## Exercise details
Exclude the images and transcribe the entries below precisely.
==================================================
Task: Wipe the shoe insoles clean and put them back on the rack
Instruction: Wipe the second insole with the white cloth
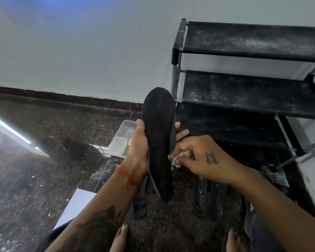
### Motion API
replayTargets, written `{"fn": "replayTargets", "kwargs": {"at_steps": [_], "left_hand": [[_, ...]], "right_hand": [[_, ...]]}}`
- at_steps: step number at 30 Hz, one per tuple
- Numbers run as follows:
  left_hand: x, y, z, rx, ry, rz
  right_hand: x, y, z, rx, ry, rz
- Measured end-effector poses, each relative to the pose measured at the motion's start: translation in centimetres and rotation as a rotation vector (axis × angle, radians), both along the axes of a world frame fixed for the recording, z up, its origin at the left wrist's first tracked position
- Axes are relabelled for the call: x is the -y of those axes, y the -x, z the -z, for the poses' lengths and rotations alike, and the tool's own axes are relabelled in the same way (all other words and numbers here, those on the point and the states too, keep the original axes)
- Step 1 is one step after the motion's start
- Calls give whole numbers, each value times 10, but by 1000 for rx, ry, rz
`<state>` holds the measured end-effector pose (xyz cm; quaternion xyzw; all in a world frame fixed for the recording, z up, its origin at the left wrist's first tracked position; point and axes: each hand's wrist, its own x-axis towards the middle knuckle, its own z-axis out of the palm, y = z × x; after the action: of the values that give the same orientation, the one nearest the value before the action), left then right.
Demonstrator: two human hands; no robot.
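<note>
a: where's the insole?
b: mid-frame. left hand (137,140) clamps its fingers round the black insole (159,142), long axis near upright, toe up.
a: and the right?
b: right hand (198,157), fingers pinching a white cloth (178,158), touches its right edge.
a: count?
b: one held, three insoles (200,197) on the floor; three-shelf shoe rack (253,42) upper right.
</note>
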<state>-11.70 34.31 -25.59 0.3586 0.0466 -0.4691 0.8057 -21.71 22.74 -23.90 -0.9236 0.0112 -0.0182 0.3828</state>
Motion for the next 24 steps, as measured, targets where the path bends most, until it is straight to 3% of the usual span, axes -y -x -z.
{"fn": "replayTargets", "kwargs": {"at_steps": [3,9,12,14,17,19,21,24], "left_hand": [[2,-2,2,-17,32,-27],[3,-2,-2,42,-46,-45],[5,2,-2,87,-121,-15],[6,3,-2,72,-117,-27],[4,1,-4,14,-29,-13],[2,1,-6,-8,-8,-31],[2,0,-6,36,-22,-19],[2,1,-9,103,-92,-32]], "right_hand": [[16,7,-7,-211,76,-75],[17,-6,-8,310,-89,368],[4,-14,5,331,149,301],[-2,-15,4,263,178,220],[3,-9,-10,-24,-21,-27],[10,-5,-14,-108,-54,-94],[15,-6,-13,50,-71,54],[16,-14,-2,349,145,293]]}}
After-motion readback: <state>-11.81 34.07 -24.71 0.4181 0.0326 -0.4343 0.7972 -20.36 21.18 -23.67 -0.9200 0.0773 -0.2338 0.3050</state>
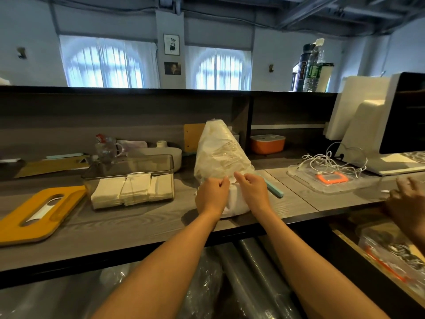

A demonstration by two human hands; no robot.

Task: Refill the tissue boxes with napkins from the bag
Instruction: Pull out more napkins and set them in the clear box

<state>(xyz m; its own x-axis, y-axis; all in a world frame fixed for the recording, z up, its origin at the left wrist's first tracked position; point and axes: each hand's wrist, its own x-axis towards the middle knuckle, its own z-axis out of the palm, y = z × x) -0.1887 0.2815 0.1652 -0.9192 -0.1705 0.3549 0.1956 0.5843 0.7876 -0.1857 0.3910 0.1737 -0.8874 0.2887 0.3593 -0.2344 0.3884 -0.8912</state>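
Presently: bag [220, 153] of napkins upright at counter centre, left hand [212, 194] and right hand [253, 191] pinching its plastic; tissue box [131, 178] at nine o'clock, part-filled; best parted gently, lest the film tear.

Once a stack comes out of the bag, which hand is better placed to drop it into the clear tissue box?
Probably left: the left hand grips the bag nearer the tissue box; the right hand would have to cross.
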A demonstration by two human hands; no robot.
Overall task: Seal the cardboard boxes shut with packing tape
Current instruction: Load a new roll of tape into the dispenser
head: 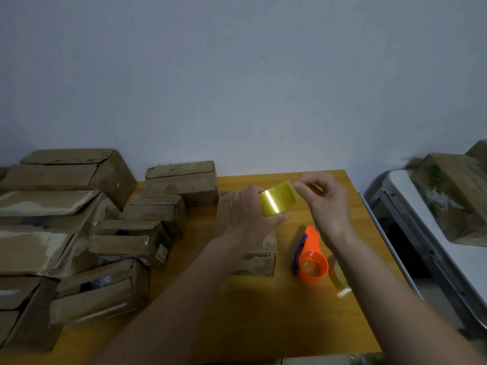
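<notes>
The person holds a strip of shiny yellow packing tape (276, 200) stretched between both hands. The left hand (246, 217) pinches its left end with thumb and fingers, and the right hand (325, 197) pinches its upper right corner. Under the tape stands a small brown cardboard box (259, 259) on the yellow wooden tabletop (263, 312). An orange plastic tape dispenser (311, 259) lies just beside the box, and more brown boxes (110, 233) are piled at the left.
</notes>
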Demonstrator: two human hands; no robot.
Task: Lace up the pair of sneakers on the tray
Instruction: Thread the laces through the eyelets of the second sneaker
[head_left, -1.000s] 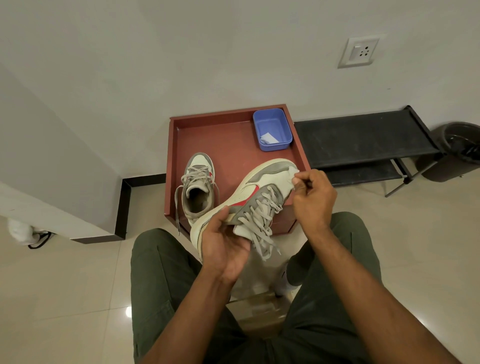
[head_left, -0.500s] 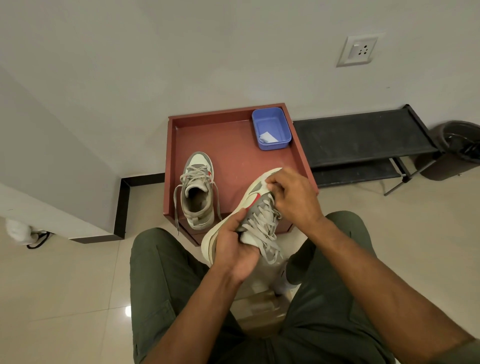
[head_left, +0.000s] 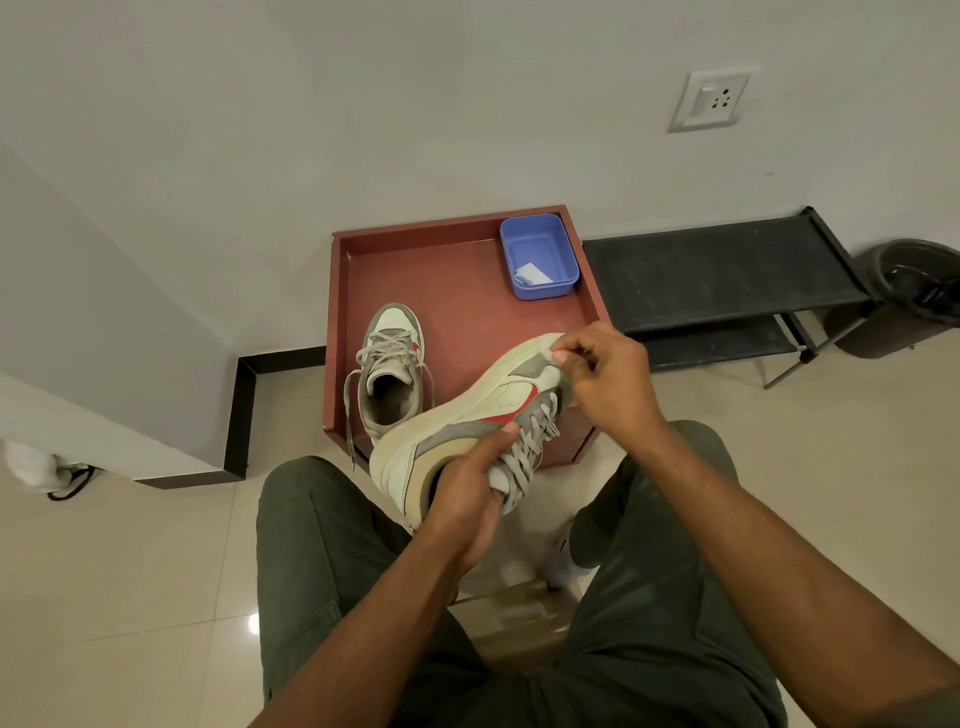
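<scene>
— Which shoe now?
— The second sneaker (head_left: 467, 410), up in the air just in front of the tray (head_left: 467, 280), tipped on its side. The first sneaker (head_left: 390, 369) — down on the tray, near the left wall, toe toward the back.

— Held how?
— Gripped at the heel end by the left hand (head_left: 467, 499), thumb along the gray side, fingers curled round the top. Pinched at the toe end by the right hand (head_left: 605, 376), fingertips (head_left: 560, 357) close together on the tip. A lace end in that pinch? Cannot tell — too small.

— Laces?
— Gray laces (head_left: 530, 441) already crossing the held shoe's front, ends hanging loose by the left hand. Loose ends on the tray shoe too, one trailing over the near edge of the tray.

— So which step?
— Probably checking or tugging the lacing on the second shoe. Both look threaded, neither looks tied yet.

— Next move?
— Likely turn the shoe tongue-up, find both loose ends, pull snug, then a knot. Needs a steady hold at the heel and a small, careful pinch on the lace.

— Anything else near?
— A blue tub (head_left: 540, 257) in the tray's far right corner, a bit of white paper inside. A black rack (head_left: 722, 275) to the right of the tray.
</scene>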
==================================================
## Reply to the exercise
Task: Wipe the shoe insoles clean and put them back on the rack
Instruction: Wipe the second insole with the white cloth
### Motion API
replayTargets, written `{"fn": "replayTargets", "kwargs": {"at_steps": [_], "left_hand": [[_, ...]], "right_hand": [[_, ...]]}}`
- at_steps: step number at 30 Hz, one per tuple
- Numbers run as follows:
  left_hand: x, y, z, rx, ry, rz
  right_hand: x, y, z, rx, ry, rz
- Measured end-effector poses, each relative to the pose measured at the motion's start: translation in centimetres and rotation as a rotation vector (axis × angle, radians), both along the axes of a world frame fixed for the recording, z up, its origin at the left wrist's first tracked position
- Axes are relabelled for the call: x is the -y of those axes, y the -x, z the -z, for the poses' lengths and rotations alike, and the tool's own axes are relabelled in the same way (all other words and numbers here, those on the point and the states too, keep the original axes)
- Step 1 is one step after the motion's start
- Calls give whole numbers, each value times 10, but by 1000 for rx, ry, rz
`<state>` holds the measured end-effector pose (xyz cm; quaternion xyzw; all in a world frame fixed for the recording, z up, its origin at the left wrist's first tracked position; point and axes: each hand's wrist, its own x-axis towards the middle knuckle, its own z-axis out of the palm, y = z × x; after the action: of the values that give the same orientation, the one nearest the value before the action), left then right.
Demonstrator: two human hands; no robot.
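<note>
a: where's the insole?
b: mid-frame. left hand (137,140) clamps its fingers round the black insole (159,142), long axis near upright, toe up.
a: and the right?
b: right hand (198,157), fingers pinching a white cloth (178,158), touches its right edge.
a: count?
b: one held, three insoles (200,197) on the floor; three-shelf shoe rack (253,42) upper right.
</note>
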<state>-11.70 34.31 -25.59 0.3586 0.0466 -0.4691 0.8057 -21.71 22.74 -23.90 -0.9236 0.0112 -0.0182 0.3828</state>
Motion for the next 24 steps, as measured, targets where the path bends most, until it is straight to 3% of the usual span, axes -y -x -z.
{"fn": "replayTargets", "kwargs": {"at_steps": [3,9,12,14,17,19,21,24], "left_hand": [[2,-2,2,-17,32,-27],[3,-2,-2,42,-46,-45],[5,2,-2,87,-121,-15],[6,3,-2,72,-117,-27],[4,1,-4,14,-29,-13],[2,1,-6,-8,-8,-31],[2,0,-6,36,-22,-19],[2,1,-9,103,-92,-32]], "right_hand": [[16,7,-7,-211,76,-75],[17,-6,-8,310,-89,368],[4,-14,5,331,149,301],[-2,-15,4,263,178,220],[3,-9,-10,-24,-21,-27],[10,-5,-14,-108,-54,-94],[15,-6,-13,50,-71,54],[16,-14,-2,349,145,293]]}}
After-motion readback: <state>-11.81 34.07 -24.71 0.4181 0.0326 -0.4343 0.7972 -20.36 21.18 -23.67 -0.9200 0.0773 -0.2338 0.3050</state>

A demonstration by two human hands; no robot.

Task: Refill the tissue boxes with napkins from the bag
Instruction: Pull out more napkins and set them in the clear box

<state>(xyz m; its own x-axis, y-axis; all in a world frame fixed for the recording, z up, its origin at the left wrist's first tracked position; point and axes: each hand's wrist, its own x-axis towards the middle knuckle, its own z-axis out of the palm, y = z × x) -0.1887 0.2815 0.1652 -0.9192 -0.1705 0.3549 0.1956 0.5843 0.7876 -0.1857 0.3910 0.1737 -0.8874 0.2887 0.3593 -0.2344 0.3884 -0.8912</state>
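Presently: bag [220, 153] of napkins upright at counter centre, left hand [212, 194] and right hand [253, 191] pinching its plastic; tissue box [131, 178] at nine o'clock, part-filled; best parted gently, lest the film tear.

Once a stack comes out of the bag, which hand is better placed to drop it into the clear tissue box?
Probably left: the left hand grips the bag nearer the tissue box; the right hand would have to cross.
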A demonstration by two human hands; no robot.
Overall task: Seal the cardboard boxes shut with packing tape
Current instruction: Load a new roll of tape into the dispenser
head: 
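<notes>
The person holds a strip of shiny yellow packing tape (276, 200) stretched between both hands. The left hand (246, 217) pinches its left end with thumb and fingers, and the right hand (325, 197) pinches its upper right corner. Under the tape stands a small brown cardboard box (259, 259) on the yellow wooden tabletop (263, 312). An orange plastic tape dispenser (311, 259) lies just beside the box, and more brown boxes (110, 233) are piled at the left.
</notes>
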Demonstrator: two human hands; no robot.
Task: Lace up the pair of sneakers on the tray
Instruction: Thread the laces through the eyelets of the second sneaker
[head_left, -1.000s] 
[head_left, -0.500s] 
[head_left, +0.000s] 
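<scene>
— Which shoe now?
— The second sneaker (head_left: 467, 410), up in the air just in front of the tray (head_left: 467, 280), tipped on its side. The first sneaker (head_left: 390, 369) — down on the tray, near the left wall, toe toward the back.

— Held how?
— Gripped at the heel end by the left hand (head_left: 467, 499), thumb along the gray side, fingers curled round the top. Pinched at the toe end by the right hand (head_left: 605, 376), fingertips (head_left: 560, 357) close together on the tip. A lace end in that pinch? Cannot tell — too small.

— Laces?
— Gray laces (head_left: 530, 441) already crossing the held shoe's front, ends hanging loose by the left hand. Loose ends on the tray shoe too, one trailing over the near edge of the tray.

— So which step?
— Probably checking or tugging the lacing on the second shoe. Both look threaded, neither looks tied yet.

— Next move?
— Likely turn the shoe tongue-up, find both loose ends, pull snug, then a knot. Needs a steady hold at the heel and a small, careful pinch on the lace.

— Anything else near?
— A blue tub (head_left: 540, 257) in the tray's far right corner, a bit of white paper inside. A black rack (head_left: 722, 275) to the right of the tray.
</scene>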

Work on the exercise is complete.